■ PROBLEM ■
Repeat the listing below exactly from the line with "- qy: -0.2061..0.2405" through its last line. Skip every picture.

■ INFORMATION PROVIDED ■
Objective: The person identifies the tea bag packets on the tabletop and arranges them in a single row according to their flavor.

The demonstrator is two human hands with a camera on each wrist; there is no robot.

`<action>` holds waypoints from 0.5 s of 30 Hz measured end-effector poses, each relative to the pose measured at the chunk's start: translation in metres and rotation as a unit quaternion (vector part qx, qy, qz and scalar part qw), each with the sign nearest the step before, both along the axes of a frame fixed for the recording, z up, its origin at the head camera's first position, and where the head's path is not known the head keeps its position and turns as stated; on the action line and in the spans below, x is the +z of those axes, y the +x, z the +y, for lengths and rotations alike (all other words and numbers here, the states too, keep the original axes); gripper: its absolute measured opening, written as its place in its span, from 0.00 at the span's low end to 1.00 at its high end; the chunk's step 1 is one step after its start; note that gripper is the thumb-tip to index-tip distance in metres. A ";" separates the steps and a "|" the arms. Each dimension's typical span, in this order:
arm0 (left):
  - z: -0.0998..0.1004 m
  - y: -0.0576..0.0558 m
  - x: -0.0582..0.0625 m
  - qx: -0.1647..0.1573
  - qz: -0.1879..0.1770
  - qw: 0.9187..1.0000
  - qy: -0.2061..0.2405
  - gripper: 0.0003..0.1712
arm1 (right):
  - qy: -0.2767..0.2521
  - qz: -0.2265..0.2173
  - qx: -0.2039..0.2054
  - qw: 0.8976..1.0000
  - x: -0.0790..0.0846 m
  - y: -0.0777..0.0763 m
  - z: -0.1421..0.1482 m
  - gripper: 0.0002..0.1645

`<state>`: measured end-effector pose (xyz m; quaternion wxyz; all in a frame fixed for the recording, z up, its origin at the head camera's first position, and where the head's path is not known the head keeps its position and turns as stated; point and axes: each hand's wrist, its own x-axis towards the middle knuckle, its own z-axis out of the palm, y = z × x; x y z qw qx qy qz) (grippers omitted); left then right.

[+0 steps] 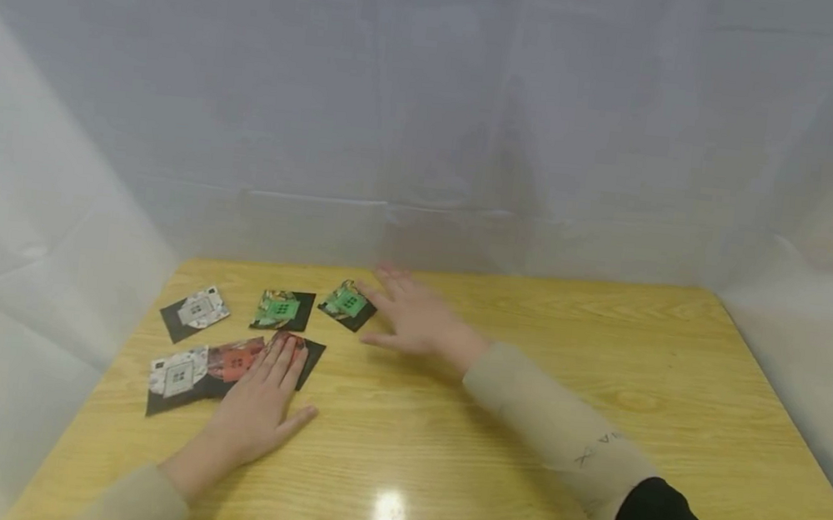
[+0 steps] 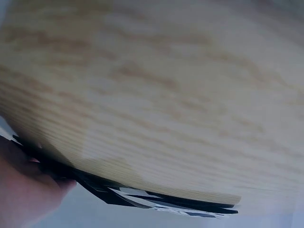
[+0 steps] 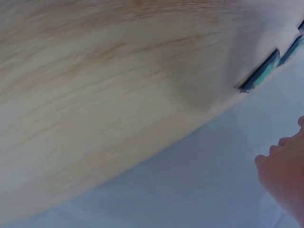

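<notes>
My left hand [image 1: 259,404] rests with straight fingers on a red-and-black flat card-like packet [image 1: 313,359], covering part of it. Beside it lie another red-and-black packet [image 1: 232,362] and a white-and-black packet [image 1: 178,373]. In the left wrist view, the hand [image 2: 28,190] appears beside dark packets seen edge-on. Fingers spread, my right hand [image 1: 414,318] is next to a green-and-black packet [image 1: 348,305]; whether it touches the packet is unclear. A second green-and-black packet [image 1: 282,311] lies to the left. In the right wrist view, green-and-black packets [image 3: 263,71] show beyond the hand [image 3: 285,171].
Another white-and-black packet [image 1: 195,312] lies at the far left of the wooden table [image 1: 518,454]. White sheeting [image 1: 437,128] hangs behind the table's back edge and along both sides.
</notes>
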<state>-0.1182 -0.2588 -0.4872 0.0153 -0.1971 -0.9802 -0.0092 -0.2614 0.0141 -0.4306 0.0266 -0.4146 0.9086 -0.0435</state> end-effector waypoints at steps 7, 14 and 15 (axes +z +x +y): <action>-0.001 0.002 0.002 -0.001 0.000 1.000 -0.011 0.52 | 0.024 0.008 0.036 0.999 -0.013 -0.006 -0.025 0.52; -0.003 0.004 0.002 -0.002 0.004 1.000 -0.012 0.52 | 0.064 0.022 0.060 0.996 -0.021 0.000 -0.044 0.49; -0.003 0.004 0.002 -0.002 0.004 1.000 -0.013 0.52 | 0.071 0.018 0.060 0.995 -0.021 0.001 -0.046 0.49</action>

■ SOLUTION FOR THIS EXERCISE ■
  - qy: -0.2061..0.2405
  - gripper: 0.0003..0.1712
arm1 (right):
  - qy: -0.2767..0.2521
  - qz: -0.2265..0.2173
  - qx: -0.2039..0.2054
  - qw: 0.8976..1.0000
  - x: -0.0790..0.0846 m
  - y: -0.0777..0.0763 m
  - z: -0.1421..0.1482 m
  - gripper: 0.0002..0.1645

`<state>`: measured end-effector pose (xyz m; quaternion wxyz; all in a frame fixed for the recording, z up, its origin at the head camera's first position, and where the head's path is not known the head keeps its position and turns as stated; point and axes: each hand's wrist, its own x-axis towards the middle knuckle, its own z-axis out of the palm, y = z × x; x y z qw qx qy qz) (grippers omitted); left then right.

[+0 steps] 
[+0 steps] 
[+0 steps] 

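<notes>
My left hand [image 1: 259,404] rests with straight fingers on a red-and-black flat card-like packet [image 1: 313,359], covering part of it. Beside it lie another red-and-black packet [image 1: 232,362] and a white-and-black packet [image 1: 178,373]. In the left wrist view, the hand [image 2: 28,190] appears beside dark packets seen edge-on. Fingers spread, my right hand [image 1: 414,318] is next to a green-and-black packet [image 1: 348,305]; whether it touches the packet is unclear. A second green-and-black packet [image 1: 282,311] lies to the left. In the right wrist view, green-and-black packets [image 3: 263,71] show beyond the hand [image 3: 285,171].
Another white-and-black packet [image 1: 195,312] lies at the far left of the wooden table [image 1: 518,454]. White sheeting [image 1: 437,128] hangs behind the table's back edge and along both sides.
</notes>
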<state>-0.1182 -0.2588 -0.4872 0.0153 -0.1971 -0.9802 -0.0092 -0.2614 0.0141 -0.4306 0.0266 -0.4146 0.9086 -0.0435</state> end-effector waypoints at steps 7, 14 and 15 (axes +z +x +y): <action>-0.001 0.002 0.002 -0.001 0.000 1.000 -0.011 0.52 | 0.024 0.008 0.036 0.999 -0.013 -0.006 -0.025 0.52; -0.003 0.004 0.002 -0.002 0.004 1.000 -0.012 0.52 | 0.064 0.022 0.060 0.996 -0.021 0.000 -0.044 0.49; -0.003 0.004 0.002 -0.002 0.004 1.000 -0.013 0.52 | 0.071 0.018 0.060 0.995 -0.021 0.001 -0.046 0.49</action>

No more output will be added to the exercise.